The answer must be an exact copy of every record below.

Recorded data:
------------------------------------------------------------

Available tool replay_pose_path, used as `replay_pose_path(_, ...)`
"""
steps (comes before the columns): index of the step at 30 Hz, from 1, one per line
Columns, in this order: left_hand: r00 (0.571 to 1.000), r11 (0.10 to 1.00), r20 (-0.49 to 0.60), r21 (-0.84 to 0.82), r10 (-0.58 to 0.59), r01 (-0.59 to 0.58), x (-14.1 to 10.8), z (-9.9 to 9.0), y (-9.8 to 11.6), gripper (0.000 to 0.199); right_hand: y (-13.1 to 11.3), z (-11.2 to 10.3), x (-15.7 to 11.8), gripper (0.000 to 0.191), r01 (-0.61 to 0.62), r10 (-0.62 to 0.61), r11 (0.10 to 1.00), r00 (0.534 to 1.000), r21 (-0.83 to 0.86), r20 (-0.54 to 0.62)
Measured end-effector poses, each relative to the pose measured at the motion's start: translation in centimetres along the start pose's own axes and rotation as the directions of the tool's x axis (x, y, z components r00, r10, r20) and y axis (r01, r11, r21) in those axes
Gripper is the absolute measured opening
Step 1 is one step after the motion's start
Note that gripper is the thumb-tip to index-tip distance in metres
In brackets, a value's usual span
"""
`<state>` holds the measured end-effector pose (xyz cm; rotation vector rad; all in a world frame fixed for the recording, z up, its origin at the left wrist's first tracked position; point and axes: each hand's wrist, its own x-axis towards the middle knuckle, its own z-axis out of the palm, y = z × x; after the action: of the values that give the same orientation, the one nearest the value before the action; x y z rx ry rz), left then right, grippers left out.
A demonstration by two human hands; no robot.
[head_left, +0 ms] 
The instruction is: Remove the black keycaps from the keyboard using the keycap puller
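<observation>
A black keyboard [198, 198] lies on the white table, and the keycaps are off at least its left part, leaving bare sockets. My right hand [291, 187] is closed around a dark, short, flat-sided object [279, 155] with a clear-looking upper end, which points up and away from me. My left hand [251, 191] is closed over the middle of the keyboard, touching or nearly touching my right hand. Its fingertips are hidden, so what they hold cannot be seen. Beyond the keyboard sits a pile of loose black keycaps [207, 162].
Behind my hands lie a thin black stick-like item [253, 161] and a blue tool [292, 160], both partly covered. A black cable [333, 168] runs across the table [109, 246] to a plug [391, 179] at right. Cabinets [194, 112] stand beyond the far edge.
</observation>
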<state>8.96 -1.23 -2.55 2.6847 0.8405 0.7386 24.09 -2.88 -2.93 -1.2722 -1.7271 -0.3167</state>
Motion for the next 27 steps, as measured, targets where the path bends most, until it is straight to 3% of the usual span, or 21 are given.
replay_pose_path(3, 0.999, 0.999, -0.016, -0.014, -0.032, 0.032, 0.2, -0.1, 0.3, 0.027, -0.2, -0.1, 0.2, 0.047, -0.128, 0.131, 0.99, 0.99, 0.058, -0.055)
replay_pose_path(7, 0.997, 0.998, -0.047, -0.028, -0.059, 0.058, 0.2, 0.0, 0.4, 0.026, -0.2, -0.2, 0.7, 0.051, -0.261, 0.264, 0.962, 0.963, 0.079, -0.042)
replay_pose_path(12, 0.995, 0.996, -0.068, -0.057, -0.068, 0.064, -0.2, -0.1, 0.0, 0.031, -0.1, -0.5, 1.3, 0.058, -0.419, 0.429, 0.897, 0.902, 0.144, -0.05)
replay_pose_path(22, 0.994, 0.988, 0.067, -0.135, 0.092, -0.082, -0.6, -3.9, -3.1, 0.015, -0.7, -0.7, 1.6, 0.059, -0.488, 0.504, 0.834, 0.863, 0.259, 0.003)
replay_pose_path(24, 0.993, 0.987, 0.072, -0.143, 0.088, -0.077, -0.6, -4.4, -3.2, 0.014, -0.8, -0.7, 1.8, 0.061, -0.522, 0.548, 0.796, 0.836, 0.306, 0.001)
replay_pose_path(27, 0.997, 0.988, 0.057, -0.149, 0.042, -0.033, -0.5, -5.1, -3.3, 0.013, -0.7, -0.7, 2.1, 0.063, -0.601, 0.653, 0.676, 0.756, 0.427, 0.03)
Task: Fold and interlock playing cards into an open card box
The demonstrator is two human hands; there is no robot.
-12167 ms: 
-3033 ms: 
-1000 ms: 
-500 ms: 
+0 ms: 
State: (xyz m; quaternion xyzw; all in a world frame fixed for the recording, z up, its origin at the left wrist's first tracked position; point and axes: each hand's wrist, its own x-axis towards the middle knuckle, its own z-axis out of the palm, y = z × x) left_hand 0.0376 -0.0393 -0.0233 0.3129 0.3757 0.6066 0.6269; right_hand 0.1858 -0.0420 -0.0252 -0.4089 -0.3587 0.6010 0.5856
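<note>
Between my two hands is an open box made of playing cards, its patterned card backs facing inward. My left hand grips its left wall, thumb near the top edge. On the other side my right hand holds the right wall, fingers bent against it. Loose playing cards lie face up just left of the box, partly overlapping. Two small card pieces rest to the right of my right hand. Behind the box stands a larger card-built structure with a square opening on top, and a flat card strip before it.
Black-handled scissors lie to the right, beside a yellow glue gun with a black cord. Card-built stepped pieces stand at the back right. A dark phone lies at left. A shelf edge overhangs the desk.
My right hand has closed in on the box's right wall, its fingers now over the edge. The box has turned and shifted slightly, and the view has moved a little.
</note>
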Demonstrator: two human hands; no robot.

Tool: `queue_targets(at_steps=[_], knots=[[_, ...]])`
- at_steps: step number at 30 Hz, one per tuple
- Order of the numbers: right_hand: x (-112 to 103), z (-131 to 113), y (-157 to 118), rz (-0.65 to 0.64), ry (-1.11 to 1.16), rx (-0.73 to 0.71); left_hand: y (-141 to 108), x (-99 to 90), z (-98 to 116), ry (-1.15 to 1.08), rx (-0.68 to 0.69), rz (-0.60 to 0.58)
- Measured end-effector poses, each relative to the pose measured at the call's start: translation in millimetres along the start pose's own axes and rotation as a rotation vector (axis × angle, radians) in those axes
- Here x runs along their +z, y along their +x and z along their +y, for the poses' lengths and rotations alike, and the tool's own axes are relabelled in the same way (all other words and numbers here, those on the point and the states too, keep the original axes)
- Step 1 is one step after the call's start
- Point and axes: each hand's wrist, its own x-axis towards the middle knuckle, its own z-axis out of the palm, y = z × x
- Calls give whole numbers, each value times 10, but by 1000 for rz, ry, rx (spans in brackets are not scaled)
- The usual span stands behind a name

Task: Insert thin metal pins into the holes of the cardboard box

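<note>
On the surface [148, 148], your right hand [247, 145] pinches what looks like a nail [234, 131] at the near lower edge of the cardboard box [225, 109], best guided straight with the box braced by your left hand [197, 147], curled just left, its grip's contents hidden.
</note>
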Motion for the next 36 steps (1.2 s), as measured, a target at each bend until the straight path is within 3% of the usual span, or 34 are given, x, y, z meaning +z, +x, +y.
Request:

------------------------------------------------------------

▸ **ANSWER BOX**:
Available tool replay_pose_path, used as `replay_pose_path(_, ...)`
"""
steps (comes before the columns): index of the step at 30 Hz, from 1, one per line
Columns, in this order: left_hand: r00 (0.571 to 1.000), r11 (0.10 to 1.00), r20 (-0.49 to 0.60), r21 (-0.84 to 0.82), r10 (-0.58 to 0.59), r01 (-0.59 to 0.58), x (-14.1 to 10.8), z (-9.9 to 9.0), y (-9.8 to 11.6), gripper (0.000 to 0.199); right_hand: y (-13.1 to 11.3), z (-11.2 to 10.3), x (-15.7 to 11.8), gripper (0.000 to 0.191), r01 (-0.61 to 0.62), r10 (-0.62 to 0.61), r11 (0.10 to 1.00), r00 (0.534 to 1.000), r21 (-0.83 to 0.86), r20 (-0.54 to 0.62)
Measured end-effector poses, each relative to the pose measured at the motion's start: translation in centimetres along the start pose's own axes and rotation as the directions of the tool's x axis (x, y, z components r00, r10, r20) and y axis (r01, r11, r21) in those axes
Gripper is the absolute measured opening
Step 1 is one step after the motion's start
Note that gripper is the thumb-tip to index-tip distance in metres
In brackets, a value's usual span
"""
`<state>` holds the measured end-effector pose (xyz cm; rotation vector rad; all in a world frame fixed for the recording, z up, its origin at the left wrist's first tracked position; point and axes: each hand's wrist, its own x-axis towards the middle knuckle, its own z-axis out of the palm, y = z × x; after the action: of the values that give the same orientation, the one nearest the value before the action; x y z rx ry rz), left then right, grippers left out.
A demonstration by two human hands; no robot.
[head_left, +0 ms] 
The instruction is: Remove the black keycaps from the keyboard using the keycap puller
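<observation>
A black keyboard [198, 198] lies on the white table, and the keycaps are off at least its left part, leaving bare sockets. My right hand [291, 187] is closed around a dark, short, flat-sided object [279, 155] with a clear-looking upper end, which points up and away from me. My left hand [251, 191] is closed over the middle of the keyboard, touching or nearly touching my right hand. Its fingertips are hidden, so what they hold cannot be seen. Beyond the keyboard sits a pile of loose black keycaps [207, 162].
Behind my hands lie a thin black stick-like item [253, 161] and a blue tool [292, 160], both partly covered. A black cable [333, 168] runs across the table [109, 246] to a plug [391, 179] at right. Cabinets [194, 112] stand beyond the far edge.
</observation>
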<state>8.96 -1.23 -2.55 2.6847 0.8405 0.7386 24.09 -2.88 -2.93 -1.2722 -1.7271 -0.3167</state>
Motion for the next 27 steps, as measured, targets where the path bends most, until it is straight to 3% of the usual span, or 21 are given.
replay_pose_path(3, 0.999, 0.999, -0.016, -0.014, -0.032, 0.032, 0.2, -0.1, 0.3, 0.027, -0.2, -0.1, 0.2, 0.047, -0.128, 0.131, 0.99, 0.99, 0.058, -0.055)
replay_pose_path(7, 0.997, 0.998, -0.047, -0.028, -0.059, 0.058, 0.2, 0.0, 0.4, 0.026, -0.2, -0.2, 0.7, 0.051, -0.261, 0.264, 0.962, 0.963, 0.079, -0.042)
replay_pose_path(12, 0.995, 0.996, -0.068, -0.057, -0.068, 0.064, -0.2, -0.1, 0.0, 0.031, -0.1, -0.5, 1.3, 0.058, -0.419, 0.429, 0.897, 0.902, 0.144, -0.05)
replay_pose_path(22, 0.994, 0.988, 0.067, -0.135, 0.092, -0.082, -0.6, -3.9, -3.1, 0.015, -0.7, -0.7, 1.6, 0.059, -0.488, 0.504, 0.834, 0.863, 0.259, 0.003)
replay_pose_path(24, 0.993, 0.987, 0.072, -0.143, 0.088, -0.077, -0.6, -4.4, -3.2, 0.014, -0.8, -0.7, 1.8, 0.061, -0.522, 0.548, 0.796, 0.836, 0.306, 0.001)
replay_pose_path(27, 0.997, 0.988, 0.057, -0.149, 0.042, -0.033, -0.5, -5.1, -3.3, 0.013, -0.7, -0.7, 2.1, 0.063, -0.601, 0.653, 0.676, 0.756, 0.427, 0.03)
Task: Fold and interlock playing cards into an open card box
The demonstrator is two human hands; there is no robot.
-12167 ms: 
-3033 ms: 
-1000 ms: 
-500 ms: 
+0 ms: 
State: (xyz m; quaternion xyzw; all in a world frame fixed for the recording, z up, its origin at the left wrist's first tracked position; point and axes: each hand's wrist, its own x-axis towards the middle knuckle, its own z-axis out of the palm, y = z × x) left_hand 0.0376 -0.0393 -0.0233 0.3129 0.3757 0.6066 0.6269; right_hand 0.1858 -0.0420 -0.0252 -0.4089 -0.3587 0.6010 0.5856
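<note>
Between my two hands is an open box made of playing cards, its patterned card backs facing inward. My left hand grips its left wall, thumb near the top edge. On the other side my right hand holds the right wall, fingers bent against it. Loose playing cards lie face up just left of the box, partly overlapping. Two small card pieces rest to the right of my right hand. Behind the box stands a larger card-built structure with a square opening on top, and a flat card strip before it.
Black-handled scissors lie to the right, beside a yellow glue gun with a black cord. Card-built stepped pieces stand at the back right. A dark phone lies at left. A shelf edge overhangs the desk.
My right hand has closed in on the box's right wall, its fingers now over the edge. The box has turned and shifted slightly, and the view has moved a little.
</note>
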Demonstrator: two human hands; no robot.

Tool: `queue_targets(at_steps=[_], knots=[[_, ...]])`
- at_steps: step number at 30 Hz, one per tuple
- Order of the numbers: right_hand: x (-112 to 103), z (-131 to 113), y (-157 to 118), rz (-0.65 to 0.64), ry (-1.11 to 1.16), rx (-0.73 to 0.71); left_hand: y (-141 to 108), x (-99 to 90), z (-98 to 116), ry (-1.15 to 1.08), rx (-0.68 to 0.69), rz (-0.60 to 0.58)
- Measured end-effector poses, each relative to the pose measured at the call's start: translation in millimetres along the start pose's own axes and rotation as a rotation vector (axis × angle, radians) in those axes
- Here x runs along their +z, y along their +x and z along their +y, for the poses' lengths and rotations alike, and the tool's own axes are relabelled in the same way (all other words and numbers here, those on the point and the states too, keep the original axes)
- Step 1 is one step after the call's start
- Point and axes: each hand's wrist, its own x-axis towards the middle knuckle, its own z-axis out of the palm, y = z × x
- Calls give whole numbers, each value times 10, but by 1000 for rz, ry, rx (spans in brackets are not scaled)
- The usual span stands behind a name

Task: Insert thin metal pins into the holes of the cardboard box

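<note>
On the surface [148, 148], your right hand [247, 145] pinches what looks like a nail [234, 131] at the near lower edge of the cardboard box [225, 109], best guided straight with the box braced by your left hand [197, 147], curled just left, its grip's contents hidden.
</note>
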Motion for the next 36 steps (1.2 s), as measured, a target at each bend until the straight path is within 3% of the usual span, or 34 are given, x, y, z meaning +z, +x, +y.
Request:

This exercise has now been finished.